Blockchain
GraphRAG + Blockchain Provenance on AWS: Relationship-Aware and Tamper-Evident QA
A legal and compliance platform has good vector RAG recall but weak multi-hop reasoning. Teams need answerability across entities, obligations, jurisdictions, and time, plus evidence integrity.
GraphRAG + Blockchain Provenance on AWS: Relationship-Aware and Tamper-Evident QA
Scenario
A legal and compliance platform has good vector RAG recall but weak multi-hop reasoning.
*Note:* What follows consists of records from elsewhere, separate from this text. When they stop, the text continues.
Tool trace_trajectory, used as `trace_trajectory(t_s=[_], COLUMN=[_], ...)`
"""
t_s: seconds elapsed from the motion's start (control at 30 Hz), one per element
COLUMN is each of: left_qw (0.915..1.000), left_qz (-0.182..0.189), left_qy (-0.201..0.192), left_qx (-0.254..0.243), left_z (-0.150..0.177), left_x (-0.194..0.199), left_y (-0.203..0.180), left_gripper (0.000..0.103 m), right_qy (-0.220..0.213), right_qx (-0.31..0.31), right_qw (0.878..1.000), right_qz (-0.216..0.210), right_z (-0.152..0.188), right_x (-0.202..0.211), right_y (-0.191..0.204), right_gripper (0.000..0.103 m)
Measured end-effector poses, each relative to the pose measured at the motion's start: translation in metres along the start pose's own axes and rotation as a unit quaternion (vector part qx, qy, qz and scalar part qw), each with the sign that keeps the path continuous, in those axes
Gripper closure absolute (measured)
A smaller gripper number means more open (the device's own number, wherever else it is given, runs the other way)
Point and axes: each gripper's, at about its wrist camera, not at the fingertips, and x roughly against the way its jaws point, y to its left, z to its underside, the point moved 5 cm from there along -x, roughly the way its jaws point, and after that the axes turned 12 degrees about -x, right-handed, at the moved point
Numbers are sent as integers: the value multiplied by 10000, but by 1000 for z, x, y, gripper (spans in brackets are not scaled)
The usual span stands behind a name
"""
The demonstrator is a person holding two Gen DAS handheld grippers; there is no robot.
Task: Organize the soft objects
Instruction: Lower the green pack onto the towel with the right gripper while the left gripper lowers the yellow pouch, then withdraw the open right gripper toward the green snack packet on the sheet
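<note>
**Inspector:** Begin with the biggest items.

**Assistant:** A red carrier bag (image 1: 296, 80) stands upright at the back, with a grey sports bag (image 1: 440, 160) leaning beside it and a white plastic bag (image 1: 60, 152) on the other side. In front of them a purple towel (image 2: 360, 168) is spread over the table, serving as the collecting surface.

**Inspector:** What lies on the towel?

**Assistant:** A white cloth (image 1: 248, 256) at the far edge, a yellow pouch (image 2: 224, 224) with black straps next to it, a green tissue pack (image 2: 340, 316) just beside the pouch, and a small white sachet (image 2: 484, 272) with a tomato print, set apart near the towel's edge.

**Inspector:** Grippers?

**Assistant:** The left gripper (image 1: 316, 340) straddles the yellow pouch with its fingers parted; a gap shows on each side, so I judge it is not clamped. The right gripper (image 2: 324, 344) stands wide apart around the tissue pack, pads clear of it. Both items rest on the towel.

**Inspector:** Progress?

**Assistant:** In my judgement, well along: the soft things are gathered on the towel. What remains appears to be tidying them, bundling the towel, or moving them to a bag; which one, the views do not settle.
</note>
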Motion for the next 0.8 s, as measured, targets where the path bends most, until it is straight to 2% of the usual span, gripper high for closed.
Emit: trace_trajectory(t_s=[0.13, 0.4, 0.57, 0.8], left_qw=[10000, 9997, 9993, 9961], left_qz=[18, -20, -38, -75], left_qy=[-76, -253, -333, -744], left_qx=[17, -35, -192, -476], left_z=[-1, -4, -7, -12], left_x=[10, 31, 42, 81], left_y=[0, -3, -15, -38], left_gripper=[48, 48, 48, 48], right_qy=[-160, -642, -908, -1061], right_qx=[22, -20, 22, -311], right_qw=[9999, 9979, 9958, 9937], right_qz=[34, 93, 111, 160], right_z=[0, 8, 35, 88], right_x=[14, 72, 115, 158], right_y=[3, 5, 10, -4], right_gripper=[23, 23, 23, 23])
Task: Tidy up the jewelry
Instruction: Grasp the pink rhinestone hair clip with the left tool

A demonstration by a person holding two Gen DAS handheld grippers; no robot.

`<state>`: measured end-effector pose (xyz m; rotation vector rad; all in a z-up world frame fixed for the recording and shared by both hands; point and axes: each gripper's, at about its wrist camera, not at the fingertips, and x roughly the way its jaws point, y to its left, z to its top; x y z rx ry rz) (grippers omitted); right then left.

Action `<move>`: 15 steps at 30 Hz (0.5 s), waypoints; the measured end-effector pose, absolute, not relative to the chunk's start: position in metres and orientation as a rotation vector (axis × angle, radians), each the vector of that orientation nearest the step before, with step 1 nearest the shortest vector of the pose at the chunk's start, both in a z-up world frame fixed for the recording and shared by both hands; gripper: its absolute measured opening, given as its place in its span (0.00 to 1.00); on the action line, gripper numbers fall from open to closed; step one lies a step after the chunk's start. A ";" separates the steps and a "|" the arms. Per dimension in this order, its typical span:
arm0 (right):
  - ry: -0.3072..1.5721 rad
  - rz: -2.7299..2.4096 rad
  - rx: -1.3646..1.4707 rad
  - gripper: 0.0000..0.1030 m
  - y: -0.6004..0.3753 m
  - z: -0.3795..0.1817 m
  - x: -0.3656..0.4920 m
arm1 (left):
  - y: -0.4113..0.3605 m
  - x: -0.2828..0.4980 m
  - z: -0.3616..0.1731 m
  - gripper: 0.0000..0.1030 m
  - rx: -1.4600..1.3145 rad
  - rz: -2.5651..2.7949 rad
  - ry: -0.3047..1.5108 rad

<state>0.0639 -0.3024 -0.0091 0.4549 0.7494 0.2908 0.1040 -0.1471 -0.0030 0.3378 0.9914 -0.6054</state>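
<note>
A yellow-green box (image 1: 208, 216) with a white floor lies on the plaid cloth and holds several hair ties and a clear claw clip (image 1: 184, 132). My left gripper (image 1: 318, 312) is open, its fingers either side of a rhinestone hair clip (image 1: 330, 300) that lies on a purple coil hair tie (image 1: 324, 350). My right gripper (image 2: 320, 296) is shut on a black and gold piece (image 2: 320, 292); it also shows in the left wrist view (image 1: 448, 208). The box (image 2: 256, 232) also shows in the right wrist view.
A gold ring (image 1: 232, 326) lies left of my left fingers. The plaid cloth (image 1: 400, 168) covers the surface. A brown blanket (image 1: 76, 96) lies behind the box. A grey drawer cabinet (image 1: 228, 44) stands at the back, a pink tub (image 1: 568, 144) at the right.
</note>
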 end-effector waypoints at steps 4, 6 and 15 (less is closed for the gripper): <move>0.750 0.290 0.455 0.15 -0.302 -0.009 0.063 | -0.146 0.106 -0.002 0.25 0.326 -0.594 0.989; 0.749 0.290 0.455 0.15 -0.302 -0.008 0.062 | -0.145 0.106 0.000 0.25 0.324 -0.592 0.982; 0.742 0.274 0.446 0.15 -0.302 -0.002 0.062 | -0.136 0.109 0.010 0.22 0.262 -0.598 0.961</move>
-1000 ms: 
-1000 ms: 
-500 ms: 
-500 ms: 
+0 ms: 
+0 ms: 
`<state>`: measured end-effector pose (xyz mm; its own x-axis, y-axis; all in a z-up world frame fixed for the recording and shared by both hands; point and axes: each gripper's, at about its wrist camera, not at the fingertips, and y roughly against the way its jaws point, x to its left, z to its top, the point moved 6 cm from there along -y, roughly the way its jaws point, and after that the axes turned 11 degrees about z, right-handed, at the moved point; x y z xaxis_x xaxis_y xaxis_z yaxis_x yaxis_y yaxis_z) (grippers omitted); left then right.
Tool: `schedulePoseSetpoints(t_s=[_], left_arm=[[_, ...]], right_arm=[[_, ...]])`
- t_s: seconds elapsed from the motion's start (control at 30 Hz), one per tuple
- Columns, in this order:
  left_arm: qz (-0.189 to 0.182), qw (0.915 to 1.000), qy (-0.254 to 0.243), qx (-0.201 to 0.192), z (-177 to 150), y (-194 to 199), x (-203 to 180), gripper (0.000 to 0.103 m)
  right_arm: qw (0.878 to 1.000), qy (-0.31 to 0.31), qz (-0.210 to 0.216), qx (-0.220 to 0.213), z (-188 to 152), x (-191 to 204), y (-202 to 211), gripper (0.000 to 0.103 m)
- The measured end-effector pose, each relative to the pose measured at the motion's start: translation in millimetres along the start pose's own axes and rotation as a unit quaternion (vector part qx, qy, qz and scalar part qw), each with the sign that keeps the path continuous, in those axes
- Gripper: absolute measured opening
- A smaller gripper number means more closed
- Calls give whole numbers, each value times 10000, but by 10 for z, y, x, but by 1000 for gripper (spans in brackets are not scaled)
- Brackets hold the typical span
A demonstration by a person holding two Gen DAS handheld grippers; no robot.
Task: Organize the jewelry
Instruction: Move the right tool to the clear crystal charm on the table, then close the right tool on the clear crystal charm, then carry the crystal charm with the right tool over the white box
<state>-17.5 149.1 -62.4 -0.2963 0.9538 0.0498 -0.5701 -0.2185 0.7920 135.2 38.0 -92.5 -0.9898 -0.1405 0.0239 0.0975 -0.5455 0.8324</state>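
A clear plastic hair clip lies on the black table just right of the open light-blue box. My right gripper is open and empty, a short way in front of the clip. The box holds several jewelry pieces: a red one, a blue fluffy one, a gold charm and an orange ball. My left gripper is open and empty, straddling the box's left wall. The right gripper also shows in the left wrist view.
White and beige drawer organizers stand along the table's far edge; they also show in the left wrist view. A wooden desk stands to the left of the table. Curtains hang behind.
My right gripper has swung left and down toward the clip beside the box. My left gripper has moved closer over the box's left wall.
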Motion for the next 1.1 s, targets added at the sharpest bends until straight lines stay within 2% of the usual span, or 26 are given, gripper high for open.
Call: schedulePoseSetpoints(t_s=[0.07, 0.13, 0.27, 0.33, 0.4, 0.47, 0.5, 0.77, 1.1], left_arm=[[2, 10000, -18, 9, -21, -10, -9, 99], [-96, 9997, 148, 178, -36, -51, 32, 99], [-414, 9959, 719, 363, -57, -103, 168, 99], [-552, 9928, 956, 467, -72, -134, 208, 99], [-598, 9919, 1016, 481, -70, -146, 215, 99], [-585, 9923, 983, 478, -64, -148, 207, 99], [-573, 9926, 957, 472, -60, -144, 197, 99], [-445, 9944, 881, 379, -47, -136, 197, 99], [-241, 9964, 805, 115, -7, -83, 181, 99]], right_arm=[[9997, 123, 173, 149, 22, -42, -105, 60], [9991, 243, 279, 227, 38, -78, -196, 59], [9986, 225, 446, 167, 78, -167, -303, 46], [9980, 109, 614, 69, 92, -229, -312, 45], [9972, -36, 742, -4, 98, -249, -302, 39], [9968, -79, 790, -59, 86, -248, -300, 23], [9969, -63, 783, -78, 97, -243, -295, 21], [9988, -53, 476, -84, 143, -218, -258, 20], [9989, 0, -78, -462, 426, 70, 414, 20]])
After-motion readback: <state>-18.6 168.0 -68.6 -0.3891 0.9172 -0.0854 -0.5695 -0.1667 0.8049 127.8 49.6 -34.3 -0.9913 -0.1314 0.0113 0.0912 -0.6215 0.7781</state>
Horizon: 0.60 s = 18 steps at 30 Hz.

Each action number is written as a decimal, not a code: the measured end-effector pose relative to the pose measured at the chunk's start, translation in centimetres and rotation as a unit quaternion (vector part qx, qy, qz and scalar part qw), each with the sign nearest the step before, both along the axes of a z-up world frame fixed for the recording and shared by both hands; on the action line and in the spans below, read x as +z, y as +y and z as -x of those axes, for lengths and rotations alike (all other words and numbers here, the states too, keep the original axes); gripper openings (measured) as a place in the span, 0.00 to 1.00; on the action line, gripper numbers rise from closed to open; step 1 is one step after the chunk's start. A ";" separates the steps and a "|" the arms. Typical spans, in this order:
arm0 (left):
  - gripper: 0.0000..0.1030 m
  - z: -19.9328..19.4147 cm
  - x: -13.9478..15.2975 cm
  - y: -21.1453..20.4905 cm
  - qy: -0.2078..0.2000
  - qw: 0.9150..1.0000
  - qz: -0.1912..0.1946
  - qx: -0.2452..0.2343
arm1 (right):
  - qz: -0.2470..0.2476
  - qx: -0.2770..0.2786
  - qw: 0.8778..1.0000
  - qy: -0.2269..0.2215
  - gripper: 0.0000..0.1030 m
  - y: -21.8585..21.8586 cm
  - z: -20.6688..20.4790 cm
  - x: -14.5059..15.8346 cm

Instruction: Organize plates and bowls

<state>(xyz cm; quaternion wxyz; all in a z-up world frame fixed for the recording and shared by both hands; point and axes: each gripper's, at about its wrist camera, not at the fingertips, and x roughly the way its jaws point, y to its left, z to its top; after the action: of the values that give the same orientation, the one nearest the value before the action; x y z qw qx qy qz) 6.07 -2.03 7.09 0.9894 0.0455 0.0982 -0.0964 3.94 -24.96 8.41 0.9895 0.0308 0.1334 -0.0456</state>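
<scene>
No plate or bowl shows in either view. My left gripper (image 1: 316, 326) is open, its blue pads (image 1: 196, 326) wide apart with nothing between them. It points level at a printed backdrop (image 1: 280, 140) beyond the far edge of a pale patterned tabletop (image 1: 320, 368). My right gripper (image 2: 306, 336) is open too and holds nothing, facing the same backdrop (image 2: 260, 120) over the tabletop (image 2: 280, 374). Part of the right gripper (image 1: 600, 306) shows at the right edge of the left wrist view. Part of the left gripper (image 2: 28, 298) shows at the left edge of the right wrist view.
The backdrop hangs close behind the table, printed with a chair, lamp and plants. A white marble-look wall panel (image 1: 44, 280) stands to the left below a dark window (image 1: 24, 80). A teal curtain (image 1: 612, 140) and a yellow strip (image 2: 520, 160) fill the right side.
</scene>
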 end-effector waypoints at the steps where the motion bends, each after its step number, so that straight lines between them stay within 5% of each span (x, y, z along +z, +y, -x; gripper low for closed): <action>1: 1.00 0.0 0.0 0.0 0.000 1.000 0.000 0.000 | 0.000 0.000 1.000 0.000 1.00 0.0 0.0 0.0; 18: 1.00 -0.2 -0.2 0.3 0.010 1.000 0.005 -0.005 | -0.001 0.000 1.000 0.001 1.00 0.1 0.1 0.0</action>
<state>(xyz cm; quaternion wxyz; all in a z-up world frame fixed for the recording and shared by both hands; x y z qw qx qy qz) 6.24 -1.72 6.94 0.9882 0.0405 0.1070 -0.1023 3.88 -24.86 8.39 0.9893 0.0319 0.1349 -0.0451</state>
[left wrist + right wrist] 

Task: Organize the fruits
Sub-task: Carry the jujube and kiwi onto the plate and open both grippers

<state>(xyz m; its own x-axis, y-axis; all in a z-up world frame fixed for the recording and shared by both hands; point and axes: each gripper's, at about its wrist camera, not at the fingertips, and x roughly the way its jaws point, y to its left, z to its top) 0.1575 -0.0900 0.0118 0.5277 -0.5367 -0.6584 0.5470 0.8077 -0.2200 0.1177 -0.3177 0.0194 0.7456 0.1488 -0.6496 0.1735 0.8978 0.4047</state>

Teams need answerability across entities, obligations, jurisdictions, and time, plus evidence integrity.
Why combine GraphRAG and blockchain-style provenance
GraphRAG improves relationship reasoning. Provenance anchoring improves trust and auditability. Combined, they support both “what the model found” and “why to trust that source path.”
Architecture
graph TD
S3[Raw Docs in S3] --> ETL[Extraction Pipeline]
ETL --> KG[(Neptune/Neo4j Knowledge Graph)]
ETL --> VEC[(Vector Store)]
ETL --> PROOF[Hash + Signature Generator]
PROOF --> ROOT[Merkle Root + Ledger Anchor]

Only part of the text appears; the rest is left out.